Three weeks ago, Thomas' legacy had essentially already been written. Not only had the lone Tar Heel senior been a member of the 2005 National Championship squad, but he was also on his way to becoming the all-time winningest player in North Carolina history. With Wednesday night's 84-70 victory at N.C. State, Thomas has been a part of 112 wins, five shy of the record 117 victories held by the 1983-84 class.
But while he may hold those records and that trophy, to most observers outside of Chapel Hill, ‘Q' never really had a legitimate hand in those accomplishments. In a somewhat honest but cruel thought process, many people believed that Thomas was just along for the ride.
Junior combo guard Bobby Frasor beat out his older teammate for the starting point guard spot during the 2005-06 season, playing 853 minutes. And then sophomore speedster Ty Lawson replaced both of them last fall, tallying 977 minutes at point during the 2006-07 campaign. Through three seasons in Chapel Hill, Thomas had only seen a total of 735 minutes of action.
And it was not until the 89-78 loss to Duke 16 days ago that the senior surpassed Lawson's freshman minutes for his entire career. Thomas has averaged 32.7 minutes over the past six outings, compared to an 8.3 career average prior to the Florida State victory.
While various personal injuries obstructed Thomas' playing opportunities at times during his career, ironically, it was injuries to both Frasor and Lawson this season that set the table for Thomas to showcase his abilities on the court.
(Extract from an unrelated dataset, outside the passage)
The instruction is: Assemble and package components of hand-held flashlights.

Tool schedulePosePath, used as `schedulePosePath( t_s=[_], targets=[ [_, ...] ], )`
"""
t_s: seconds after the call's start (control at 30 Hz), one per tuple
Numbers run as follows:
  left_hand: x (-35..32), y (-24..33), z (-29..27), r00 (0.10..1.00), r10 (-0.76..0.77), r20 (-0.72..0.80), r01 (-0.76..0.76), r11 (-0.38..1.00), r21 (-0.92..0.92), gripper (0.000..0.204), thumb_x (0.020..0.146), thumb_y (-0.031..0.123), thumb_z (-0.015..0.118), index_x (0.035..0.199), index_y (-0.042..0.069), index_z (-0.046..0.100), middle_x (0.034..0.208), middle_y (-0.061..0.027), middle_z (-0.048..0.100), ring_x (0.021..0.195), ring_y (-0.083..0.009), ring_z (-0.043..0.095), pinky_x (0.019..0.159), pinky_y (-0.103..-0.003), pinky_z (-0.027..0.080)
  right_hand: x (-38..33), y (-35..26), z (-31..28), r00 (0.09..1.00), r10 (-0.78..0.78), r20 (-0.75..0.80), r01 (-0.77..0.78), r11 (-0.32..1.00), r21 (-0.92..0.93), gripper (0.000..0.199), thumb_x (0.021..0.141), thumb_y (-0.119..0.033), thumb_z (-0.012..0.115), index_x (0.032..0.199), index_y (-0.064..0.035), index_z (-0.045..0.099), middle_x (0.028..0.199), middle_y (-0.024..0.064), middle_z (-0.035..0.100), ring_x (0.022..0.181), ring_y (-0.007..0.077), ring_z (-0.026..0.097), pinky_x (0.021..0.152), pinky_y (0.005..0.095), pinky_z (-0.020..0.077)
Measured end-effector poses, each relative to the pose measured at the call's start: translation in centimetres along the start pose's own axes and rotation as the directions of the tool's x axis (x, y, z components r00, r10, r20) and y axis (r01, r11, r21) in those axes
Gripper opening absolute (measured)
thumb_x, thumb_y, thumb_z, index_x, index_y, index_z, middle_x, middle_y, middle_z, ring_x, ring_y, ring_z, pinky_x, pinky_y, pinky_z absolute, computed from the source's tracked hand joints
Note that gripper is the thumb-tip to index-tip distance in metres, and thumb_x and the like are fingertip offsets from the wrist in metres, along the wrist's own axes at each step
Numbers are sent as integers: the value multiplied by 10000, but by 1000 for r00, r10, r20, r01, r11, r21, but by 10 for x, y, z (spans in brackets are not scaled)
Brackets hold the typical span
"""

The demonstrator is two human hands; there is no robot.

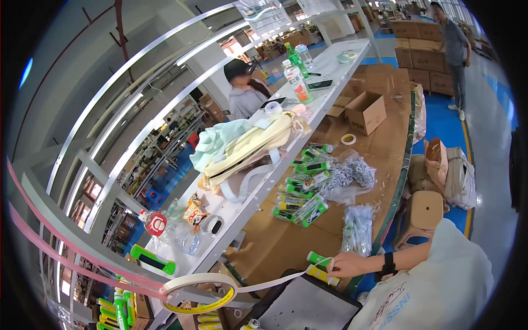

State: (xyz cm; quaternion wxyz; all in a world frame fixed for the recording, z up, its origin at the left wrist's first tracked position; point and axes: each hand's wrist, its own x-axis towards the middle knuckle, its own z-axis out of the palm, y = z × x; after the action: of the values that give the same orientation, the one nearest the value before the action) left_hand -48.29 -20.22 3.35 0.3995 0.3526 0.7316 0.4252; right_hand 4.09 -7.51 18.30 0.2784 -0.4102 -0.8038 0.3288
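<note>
My right hand (347, 265), with a black band (389, 265) at the wrist, is closed with its fingers pinched together. They hold the free end of a white tape strip (275, 285). The strip runs left, pulled out from a tape roll (199, 279) with a yellow inner core, which hangs by a pink band (110, 273). Touching or just beyond my fingertips lie a green-ended tube (316, 258) and a yellow tube (323, 275); whether I grip either, I cannot tell. Beneath the strip is a black-edged grey surface (302, 308). My left hand does not show.
Packed green tubes (305, 184), bagged clear parts (357, 228) and an open carton (366, 113) lie on the cardboard-covered table (264, 236). A white shelf (220, 236) carries a yellow bag (250, 148) and bottles. A stool (426, 212) stands right. Two people are farther off.
</note>
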Motion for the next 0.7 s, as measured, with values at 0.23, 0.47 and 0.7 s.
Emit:
schedulePosePath(
  t_s=[0.23,0.47,0.7],
  targets=[
    [-81,116,166,989,147,17,-124,888,-443,637,875,540,502,1255,50,355,1098,-140,414,1009,-300,408,848,-455,389,17,-33,29,976,-218,30,213,971,107,217,886,-298,579,846,-89,621,793,70,622,736,243,611,625,369,471],
    [-168,233,251,971,219,-97,-212,596,-774,558,920,551,405,1167,58,485,903,-86,573,848,-190,567,783,-331,463,26,-88,20,1000,5,-28,22,475,880,95,863,-108,641,900,-24,616,812,12,611,715,64,569,615,229,468],
    [-186,290,261,891,389,-233,-453,742,-493,624,945,568,335,1274,37,356,1036,-100,546,928,-190,572,792,-317,476,21,-126,-26,1000,18,-19,7,523,853,47,866,-48,609,891,-8,610,801,20,620,718,58,590,630,200,482]
  ],
)
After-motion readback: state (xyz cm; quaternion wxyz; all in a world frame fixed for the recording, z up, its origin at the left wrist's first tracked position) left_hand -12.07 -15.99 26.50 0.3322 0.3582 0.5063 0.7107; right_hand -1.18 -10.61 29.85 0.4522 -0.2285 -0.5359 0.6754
The 6-foot-3, 190-pounder struggled against Florida State and Duke in grasping control of the offense during his first two games at the helm, scoring 19 points and dishing out 13 assists, while committing eight turnovers. Not horrific numbers by any stretch, but also not what the Tar Heel faithful had come to expect from Lawson.
Things came to a head nearly two weeks ago against Clemson at the Smith Center. Down 79-70 with 3:00 left in regulation, head coach Roy Williams used a TV timeout to encourage his players to trust in their system to pull out the victory, pointing to the classic 2005 Duke game in which the Tar Heels trailed 73-64 with 3:07 remaining as evidence.
While most of the players presumably remember that frantic finish, Thomas was the only Tar Heel that had been in that huddle, listening to a similar speech that Williams would give four years later against the Tigers.
"I just pulled my teammates to the side [after that timeout], and I said, 'We will be there – we just have to be in this together," Thomas said.
The only difference was that this time, Thomas was not sitting on the bench during the final run to victory – he was actually leading the charge, hitting a driving lay-up to force the first extra period before connecting on two free throws to send the game into a second overtime en route to a 103-93 UNC victory.
Thomas is averaging 7.7 points and 6.5 assists per game in Lawson's absence, while connecting on 53.6 percent of his field goal attempts for the season. His on-court demeanor has changed dramatically from a seemingly overwhelmed backup to a smooth, calming presence as the Tar Heels ‘ starting point guard.
"I think with each and every game, he has learned how to get through mistakes and not turn around and make another one right behind it," Williams said. "He's learned to put the play behind him… I think he's gotten more and more confident with each game and that in itself has enabled him to get through a tough stretch."
North Carolina has now won four straight with Thomas directing the vaunted Tar Heel offense, and through it all, those victories have been all that really matters to the Oakland, Calif. native.
"It's been a good thing as far as being able to help my team out," Thomas said. "I always said that when I came to college, it didn't matter if I played as many minutes as the next person, but as long as I can contribute and help my teammates, that's all that really mattered to me. Not saying that I wouldn't enjoy playing a lot – everybody wants to play – but as long as I can continue to help my teammates and keep a smile on [their] faces and we're winning, that's a positive thing for me."
Thomas entered the past two seasons as the third option at point guard for North Carolina. But while rumors swirled about his potential desire to transfer out of the program to find more playing time at other schools, the senior never entertained those thoughts.
"I love my teammates to death – that's the thing that keeps me going every day," Thomas said. "Just to be around them, laughing and joking. You never know what you could get if you leave, and I already know what I have here, so why leave?"
Those teammates, as well as the support system encompassing Williams, his staff and the University as a whole, have served as building blocks for a young man four years in the making.
"I've grown so much as a person," Thomas said. "Everybody thinks about the basketball side and everything, but my maturity and my character… I know my mom and my dad always say that they've seen so much change in me in a positive way."
One thing hasn't changed, however. His dreams when enrolling at North Carolina are still the same as they are today.
"My dream was to win a national championship," Thomas said. "I didn't know my dream would come true that quick. I was just blessed to be in a position to be a part of a great team and a great experience. And with the talent that we have on this team, I think that dream could come back [again]."